----- DATA EXCERPT -----

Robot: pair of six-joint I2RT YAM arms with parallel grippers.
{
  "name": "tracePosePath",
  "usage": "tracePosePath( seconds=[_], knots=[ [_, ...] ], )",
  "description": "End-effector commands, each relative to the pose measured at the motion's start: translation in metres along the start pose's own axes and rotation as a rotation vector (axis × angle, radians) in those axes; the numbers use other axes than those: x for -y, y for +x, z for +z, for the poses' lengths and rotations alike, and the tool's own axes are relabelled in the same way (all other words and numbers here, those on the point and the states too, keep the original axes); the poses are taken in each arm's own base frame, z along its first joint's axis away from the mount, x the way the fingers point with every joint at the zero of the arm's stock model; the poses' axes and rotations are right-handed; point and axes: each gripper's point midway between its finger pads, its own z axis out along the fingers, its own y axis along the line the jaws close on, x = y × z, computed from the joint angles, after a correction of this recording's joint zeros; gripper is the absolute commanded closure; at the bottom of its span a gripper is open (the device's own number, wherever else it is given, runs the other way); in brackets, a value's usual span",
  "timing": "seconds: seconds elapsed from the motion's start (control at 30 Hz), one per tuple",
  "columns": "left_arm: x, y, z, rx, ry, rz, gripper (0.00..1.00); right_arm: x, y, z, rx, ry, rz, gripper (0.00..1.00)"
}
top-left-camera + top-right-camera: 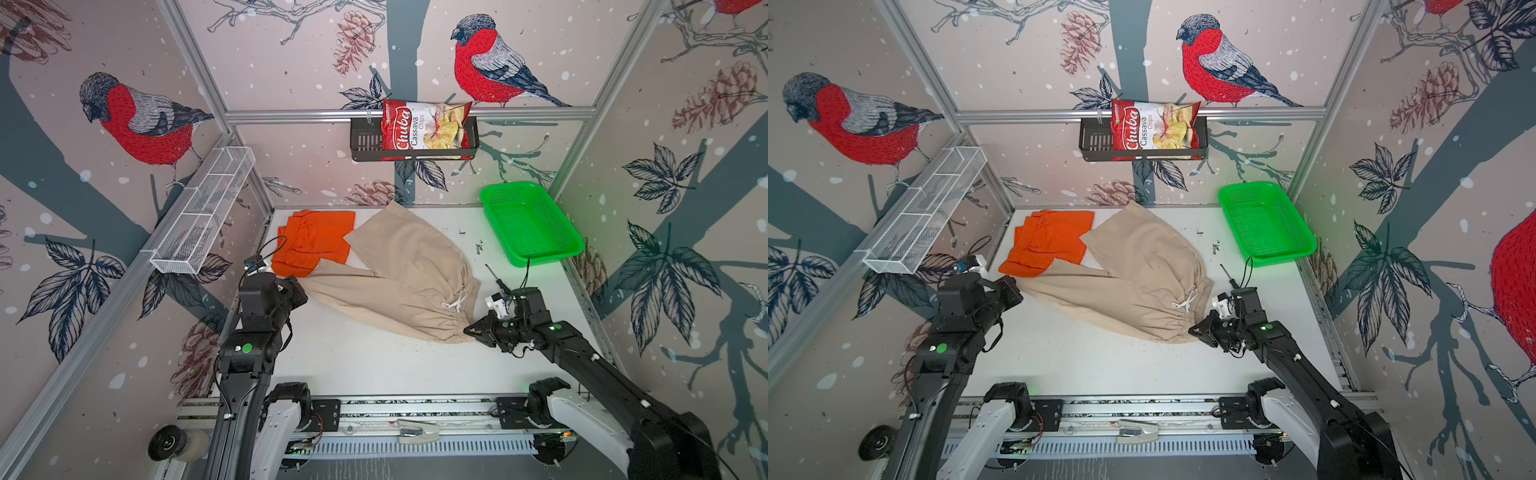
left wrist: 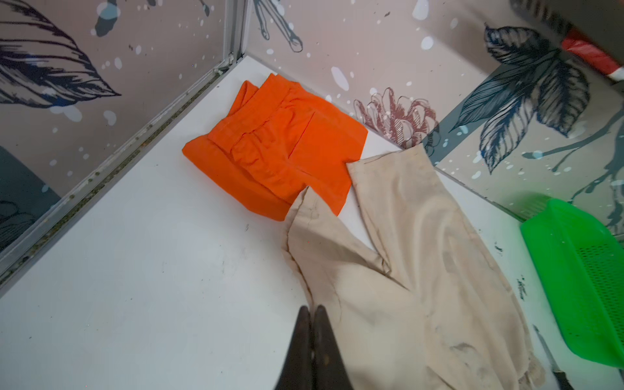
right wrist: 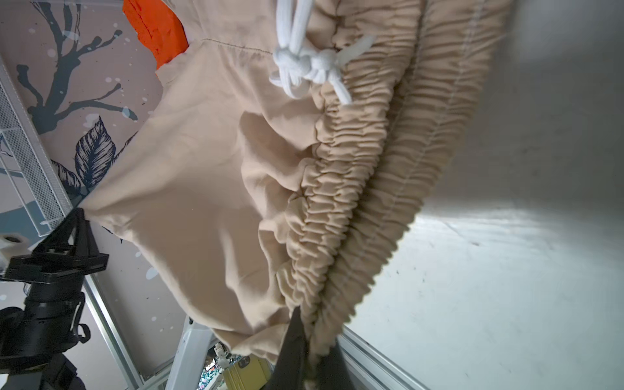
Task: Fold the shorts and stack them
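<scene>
The beige shorts lie spread across the middle of the white table, with the gathered waist and white drawstring toward the right. My right gripper is shut on the near end of the waistband. My left gripper is shut on the hem of one beige leg. The near edge of the cloth runs taut between the two grippers. The orange shorts lie folded in the back left corner, and the beige leg overlaps their edge.
A green mesh basket stands at the back right of the table. A small dark tool lies just behind my right wrist. A white wire rack hangs on the left wall. A chips bag sits in a black rack on the back wall.
</scene>
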Motion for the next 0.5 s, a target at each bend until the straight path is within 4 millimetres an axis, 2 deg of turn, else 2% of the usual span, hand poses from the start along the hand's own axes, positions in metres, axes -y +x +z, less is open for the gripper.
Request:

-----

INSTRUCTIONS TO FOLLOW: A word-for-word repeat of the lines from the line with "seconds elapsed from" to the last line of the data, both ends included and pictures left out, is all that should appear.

SOLUTION FOR THIS EXERCISE:
  "timing": "seconds: seconds elapsed from the motion's start (control at 30 Hz), one per tuple",
  "columns": "left_arm: x, y, z, rx, ry, rz, gripper (0.00..1.00); right_arm: x, y, z, rx, ry, rz, gripper (0.00..1.00)"
}
top-left-camera + top-right-camera: 
left wrist: 
right wrist: 
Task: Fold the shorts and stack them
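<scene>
The beige shorts lie spread across the middle of the white table, with the gathered waist and white drawstring toward the right. My right gripper is shut on the near end of the waistband. My left gripper is shut on the hem of one beige leg. The near edge of the cloth runs taut between the two grippers. The orange shorts lie folded in the back left corner, and the beige leg overlaps their edge.
A green mesh basket stands at the back right of the table. A small dark tool lies just behind my right wrist. A white wire rack hangs on the left wall. A chips bag sits in a black rack on the back wall.
</scene>
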Motion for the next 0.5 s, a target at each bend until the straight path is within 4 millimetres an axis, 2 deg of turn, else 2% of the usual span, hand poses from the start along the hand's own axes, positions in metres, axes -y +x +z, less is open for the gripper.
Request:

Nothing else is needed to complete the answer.